Seit die Wettlokale verschwunden sind, entwickelt sich ein hippes Grätzel.
Wo früher eine "Automatenhölle" war, betreibt Andrea Mühlwisch (49) heute ihr Blumengeschäft Flowercompany. Und auch dort, wo sich seit November das Modegeschäft Egoist befindet, war früher ein Wettcafé. Heute erinnert nur noch das riesige Admiral Sportwetten-Lokal in der Nummer 1 an die alten Zeiten der Pilgramgasse. Denn die knapp 250 Meter lange Gasse im fünften Bezirk war lange Zeit nur für eines bekannt: Ihre Wettlokale.
Das hat sich geändert. Kleine, nette Geschäfte und Cafés haben eröffnet, das Budapest Bistro, das für sein Frühstück bekannt ist, baut jetzt sogar aus.
"In den 80er-Jahren war die Pilgramgasse richtig widerlich. Die U-Bahn-Station Kettenbrückengasse war cool, aber die Pilgramgasse nicht", erzählt Andrea Mühlwisch von der Flower-Company. Aufgrund das Glücksspiel-Verbots mussten die Wettlokale weichen und kleine, qualitative Geschäfte eröffneten.
Mit scharf
Gleich daneben hat vergangenen November Joachim Ivany seinen Imbiss "Die Erbsenzählerei" eröffnet. Der Joachim, der in seinem Geschäft aus Prinzip jeden duzt, hat seinen Laden, in dem er selbst gemachte Salate, Suppen, Eintöpfe und belegte Brote zubereitet (mit Fleisch, ohne Fleisch, vegan) zufällig in der Pilgramgasse eröffnet.
"Ich bin irgendwann da spazieren gegangen, hab’ das Lokal gesehen und die Erbsenzählerei eröffnet", sagt der 42-Jährige. Aber bevor er eröffnete, sei er stundenlang beim Anker Kaffeetrinken gewesen, um zu erkunden, welche Menschen sich hier bewegen. "Ich habe gemerkt: Hier sind viele Dinks, viele Homosexuelle,viele Bobos", sagt der Joachim ("Dink" steht für "Double Income, no kids", also kinderlose Paare mit Doppel-Einkommen, Anm.).
Und das passt wunderbar für ihn, den Erbsenzähler, dem nachgesagt wird, beim Essen besonders pingelig zu sein. "Früher ist man hier nur zur U-Bahn gegangen. Mittlerweile ist es cool. Die Frage ist nur, ob sich all die neuen, die aufgesperrt haben, auch halten können", sagt Ivany.
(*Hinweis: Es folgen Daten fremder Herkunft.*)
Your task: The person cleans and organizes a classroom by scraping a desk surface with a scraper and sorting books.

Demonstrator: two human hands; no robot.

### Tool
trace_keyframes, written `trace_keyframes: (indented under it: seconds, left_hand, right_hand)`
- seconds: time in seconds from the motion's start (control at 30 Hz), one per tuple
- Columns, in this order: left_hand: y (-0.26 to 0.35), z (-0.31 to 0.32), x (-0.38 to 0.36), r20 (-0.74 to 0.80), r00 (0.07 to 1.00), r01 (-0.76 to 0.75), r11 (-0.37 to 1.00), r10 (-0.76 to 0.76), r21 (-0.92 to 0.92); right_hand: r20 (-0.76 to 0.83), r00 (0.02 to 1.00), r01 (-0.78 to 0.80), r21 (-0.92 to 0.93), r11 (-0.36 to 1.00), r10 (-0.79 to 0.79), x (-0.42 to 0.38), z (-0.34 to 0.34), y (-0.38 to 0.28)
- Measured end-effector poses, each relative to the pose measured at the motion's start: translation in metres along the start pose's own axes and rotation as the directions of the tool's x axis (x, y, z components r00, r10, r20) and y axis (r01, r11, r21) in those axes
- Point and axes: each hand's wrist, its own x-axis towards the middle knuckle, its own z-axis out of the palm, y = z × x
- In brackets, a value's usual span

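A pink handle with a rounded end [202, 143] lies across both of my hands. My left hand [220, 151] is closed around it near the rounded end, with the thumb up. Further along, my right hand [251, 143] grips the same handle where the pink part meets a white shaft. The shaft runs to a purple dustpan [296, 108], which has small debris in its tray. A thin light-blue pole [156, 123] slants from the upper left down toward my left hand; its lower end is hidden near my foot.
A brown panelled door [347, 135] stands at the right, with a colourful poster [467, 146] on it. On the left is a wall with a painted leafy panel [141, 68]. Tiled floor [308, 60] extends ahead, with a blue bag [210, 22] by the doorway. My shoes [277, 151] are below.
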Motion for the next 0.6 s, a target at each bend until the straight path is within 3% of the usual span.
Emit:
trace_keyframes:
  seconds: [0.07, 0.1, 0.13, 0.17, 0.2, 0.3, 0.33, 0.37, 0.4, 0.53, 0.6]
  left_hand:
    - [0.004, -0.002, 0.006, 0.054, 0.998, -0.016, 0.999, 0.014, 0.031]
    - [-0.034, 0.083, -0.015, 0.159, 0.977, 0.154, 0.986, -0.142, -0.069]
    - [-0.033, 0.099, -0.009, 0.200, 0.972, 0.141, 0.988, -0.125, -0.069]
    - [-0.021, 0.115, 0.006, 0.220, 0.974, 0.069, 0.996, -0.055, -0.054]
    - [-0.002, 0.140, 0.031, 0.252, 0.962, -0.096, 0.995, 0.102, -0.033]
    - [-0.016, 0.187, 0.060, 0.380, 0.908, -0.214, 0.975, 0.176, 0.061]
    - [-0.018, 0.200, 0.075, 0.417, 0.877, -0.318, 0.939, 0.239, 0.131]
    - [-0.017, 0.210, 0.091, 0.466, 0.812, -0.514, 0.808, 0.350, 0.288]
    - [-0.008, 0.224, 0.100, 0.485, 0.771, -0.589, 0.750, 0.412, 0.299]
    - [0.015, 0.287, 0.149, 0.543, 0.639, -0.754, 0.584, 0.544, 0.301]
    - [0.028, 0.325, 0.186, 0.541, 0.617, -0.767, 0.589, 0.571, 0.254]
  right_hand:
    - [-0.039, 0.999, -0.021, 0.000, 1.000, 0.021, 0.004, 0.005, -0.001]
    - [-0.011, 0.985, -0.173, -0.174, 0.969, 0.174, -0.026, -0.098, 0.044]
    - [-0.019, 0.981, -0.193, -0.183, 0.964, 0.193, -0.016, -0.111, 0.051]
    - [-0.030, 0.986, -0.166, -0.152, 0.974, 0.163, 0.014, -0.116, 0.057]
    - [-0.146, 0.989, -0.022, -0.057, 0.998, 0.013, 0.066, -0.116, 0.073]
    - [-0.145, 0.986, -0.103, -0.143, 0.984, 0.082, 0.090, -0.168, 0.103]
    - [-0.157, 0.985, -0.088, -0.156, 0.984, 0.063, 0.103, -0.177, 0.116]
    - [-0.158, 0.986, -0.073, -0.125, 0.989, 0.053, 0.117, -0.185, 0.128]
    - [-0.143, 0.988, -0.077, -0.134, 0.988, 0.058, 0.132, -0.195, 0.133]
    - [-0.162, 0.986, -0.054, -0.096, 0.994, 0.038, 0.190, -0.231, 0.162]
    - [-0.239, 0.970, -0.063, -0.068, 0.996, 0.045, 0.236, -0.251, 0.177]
Ganz neu etwa ist die Chili-Werkstatt, Pilgramgasse Nummer 16. Betrieben wird sie von Simone Taschée und Klaus Postmann, die davor acht Jahre lang das Kuriositäten-Geschäft Bottelini in der Pilgramgasse geführt haben. "Die Gasse hat den richtigen Spirit", sagt Simone Taschée. Die Nähe zum Naschmarkt tue der Gasse tut, die Menschen, die dort einkaufen, seien aufgeschlossen: "Die Kunden haben die richtige Mentalität", sagt Taschée – auch für ein neues Geschäft wie die Chili-Werkstatt. Dort bekommen man allerhand Interessantes mit Chili-Geschmack, zum Beispiel Chili-Fruchtgummi. Man kann sich aber auch sein eigenes Chili-Gewürz zusammenstellen.
Mehr Kunden
Wem nach Kaffee zumute ist, der ist bei Sascha gut aufgehoben. Sascha heißt eigentlich Oleksandr und stammt aus der Ukraine.
Im Alter von acht Jahren hat der heute 38-Jährige mit dem Kaffeetrinken begonnen, im Herbst 2014 hat er seinen Third-Wave-Coffee-Shop "Kaffee von Sascha" eröffnet. Dort gibt’s nicht nur guten Kaffee, sondern auch unwiderstehliche kleine Mehlspeisen von Nina, Saschas Frau.
"Die Gasse entwickelt sich gut", sagt Sascha. "Wir haben jeden Tag mehr Kundschaft."